Aim of the task :: Reprint the listing. Every line must match the original exactly.
━━━━━━━━━━
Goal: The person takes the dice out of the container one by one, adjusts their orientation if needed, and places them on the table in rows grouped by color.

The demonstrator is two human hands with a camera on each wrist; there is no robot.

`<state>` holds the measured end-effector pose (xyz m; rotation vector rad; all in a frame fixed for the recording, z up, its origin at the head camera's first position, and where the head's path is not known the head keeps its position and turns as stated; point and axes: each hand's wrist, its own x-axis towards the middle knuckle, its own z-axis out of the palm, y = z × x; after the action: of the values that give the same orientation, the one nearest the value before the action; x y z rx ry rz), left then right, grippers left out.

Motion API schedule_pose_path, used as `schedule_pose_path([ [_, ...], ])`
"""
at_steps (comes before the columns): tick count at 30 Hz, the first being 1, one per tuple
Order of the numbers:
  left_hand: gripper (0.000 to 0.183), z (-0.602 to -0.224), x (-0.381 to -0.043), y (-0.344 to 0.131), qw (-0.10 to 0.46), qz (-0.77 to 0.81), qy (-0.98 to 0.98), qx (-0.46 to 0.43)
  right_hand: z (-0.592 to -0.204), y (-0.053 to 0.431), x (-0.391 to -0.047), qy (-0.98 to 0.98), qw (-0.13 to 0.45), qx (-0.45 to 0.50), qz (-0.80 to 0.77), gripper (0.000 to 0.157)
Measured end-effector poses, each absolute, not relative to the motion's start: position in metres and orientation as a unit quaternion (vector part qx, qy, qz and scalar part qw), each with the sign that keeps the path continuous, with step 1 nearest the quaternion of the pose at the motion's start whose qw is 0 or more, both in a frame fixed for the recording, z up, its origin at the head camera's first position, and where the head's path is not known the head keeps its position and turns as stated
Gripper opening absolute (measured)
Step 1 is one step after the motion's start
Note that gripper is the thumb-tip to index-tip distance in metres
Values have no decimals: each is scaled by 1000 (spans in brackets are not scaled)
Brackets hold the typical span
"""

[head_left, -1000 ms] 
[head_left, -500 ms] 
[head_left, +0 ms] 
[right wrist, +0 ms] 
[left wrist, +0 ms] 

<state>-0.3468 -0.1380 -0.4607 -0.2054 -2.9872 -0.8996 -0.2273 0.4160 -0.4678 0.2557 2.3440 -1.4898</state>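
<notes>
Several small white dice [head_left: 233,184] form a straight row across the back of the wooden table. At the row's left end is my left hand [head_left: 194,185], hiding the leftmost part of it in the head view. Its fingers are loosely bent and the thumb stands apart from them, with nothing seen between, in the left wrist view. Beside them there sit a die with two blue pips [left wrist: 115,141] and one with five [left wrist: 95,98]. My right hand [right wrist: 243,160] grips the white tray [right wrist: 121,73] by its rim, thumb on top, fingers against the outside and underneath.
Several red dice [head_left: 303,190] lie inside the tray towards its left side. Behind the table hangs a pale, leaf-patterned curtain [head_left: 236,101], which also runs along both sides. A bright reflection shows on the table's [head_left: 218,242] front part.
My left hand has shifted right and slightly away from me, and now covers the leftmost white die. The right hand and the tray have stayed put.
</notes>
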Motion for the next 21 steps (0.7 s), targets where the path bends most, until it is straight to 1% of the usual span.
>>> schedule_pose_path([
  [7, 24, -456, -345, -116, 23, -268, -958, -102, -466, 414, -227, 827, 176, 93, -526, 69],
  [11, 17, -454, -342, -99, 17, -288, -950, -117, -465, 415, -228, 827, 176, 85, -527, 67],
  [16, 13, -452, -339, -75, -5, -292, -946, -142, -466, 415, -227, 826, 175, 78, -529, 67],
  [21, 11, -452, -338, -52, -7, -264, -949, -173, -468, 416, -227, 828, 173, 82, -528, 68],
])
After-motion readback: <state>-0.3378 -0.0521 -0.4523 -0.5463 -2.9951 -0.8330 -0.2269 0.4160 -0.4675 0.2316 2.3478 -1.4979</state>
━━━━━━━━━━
Answer area ::
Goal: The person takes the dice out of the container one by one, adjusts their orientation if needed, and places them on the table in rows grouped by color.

The demonstrator is two human hands with a camera on each wrist; there is no robot.

`<state>` holds the measured end-effector pose (xyz m; rotation vector rad; all in a frame fixed for the recording, z up, its origin at the head camera's first position, and where the head's path is not known the head keeps its position and turns as stated; point and axes: each hand's wrist, its own x-axis towards the middle knuckle, its own z-axis out of the palm, y = z × x; after the action: of the values that give the same orientation, the one nearest the value before the action; x y z rx ry rz), left then right, grippers left out.

Motion API schedule_pose_path, used as `schedule_pose_path([ [_, ...], ])`
"""
at_steps (comes before the columns): tick count at 30 Hz, the first being 1, one per tuple
Order of the numbers:
  left_hand: gripper (0.000 to 0.183), z (-0.602 to -0.224), x (-0.381 to -0.043), y (-0.344 to 0.131), qw (-0.10 to 0.46), qz (-0.77 to 0.81), qy (-0.98 to 0.98), qx (-0.46 to 0.43)
  right_hand: z (-0.592 to -0.204), y (-0.053 to 0.431), x (-0.391 to -0.047), qy (-0.98 to 0.98), qw (-0.13 to 0.45), qx (-0.45 to 0.50), qz (-0.80 to 0.77), gripper (0.000 to 0.157)
Measured end-effector poses, each absolute, not relative to the motion's start: position in metres and orientation as a unit quaternion (vector part qx, qy, qz and scalar part qw), each with the sign that keeps the path continuous, with step 1 nearest the quaternion of the pose at the motion's start whose qw is 0 or more, both in a frame fixed for the recording, z up, its origin at the head camera's first position, and where the head's path is not known the head keeps its position and turns as stated
Gripper opening absolute (measured)
Step 1 is one step after the motion's start
Note that gripper is the thumb-tip to index-tip distance in metres
Values have no decimals: each is scaled by 1000 (spans in brackets are not scaled)
Brackets hold the typical span
"""

[head_left, -1000 ms] 
[head_left, -500 ms] 
[head_left, +0 ms] 
[right wrist, +0 ms] 
[left wrist, +0 ms] 

<state>-0.3468 -0.1380 -0.4607 -0.2054 -2.9872 -0.8996 -0.2273 0.4160 -0.4678 0.2557 2.3440 -1.4898</state>
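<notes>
Several small white dice [head_left: 233,184] form a straight row across the back of the wooden table. At the row's left end is my left hand [head_left: 194,185], hiding the leftmost part of it in the head view. Its fingers are loosely bent and the thumb stands apart from them, with nothing seen between, in the left wrist view. Beside them there sit a die with two blue pips [left wrist: 115,141] and one with five [left wrist: 95,98]. My right hand [right wrist: 243,160] grips the white tray [right wrist: 121,73] by its rim, thumb on top, fingers against the outside and underneath.
Several red dice [head_left: 303,190] lie inside the tray towards its left side. Behind the table hangs a pale, leaf-patterned curtain [head_left: 236,101], which also runs along both sides. A bright reflection shows on the table's [head_left: 218,242] front part.
My left hand has shifted right and slightly away from me, and now covers the leftmost white die. The right hand and the tray have stayed put.
</notes>
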Motion for the next 21 steps (0.7 s), targets where the path bends most, until it is straight to 1% of the usual span.
>>> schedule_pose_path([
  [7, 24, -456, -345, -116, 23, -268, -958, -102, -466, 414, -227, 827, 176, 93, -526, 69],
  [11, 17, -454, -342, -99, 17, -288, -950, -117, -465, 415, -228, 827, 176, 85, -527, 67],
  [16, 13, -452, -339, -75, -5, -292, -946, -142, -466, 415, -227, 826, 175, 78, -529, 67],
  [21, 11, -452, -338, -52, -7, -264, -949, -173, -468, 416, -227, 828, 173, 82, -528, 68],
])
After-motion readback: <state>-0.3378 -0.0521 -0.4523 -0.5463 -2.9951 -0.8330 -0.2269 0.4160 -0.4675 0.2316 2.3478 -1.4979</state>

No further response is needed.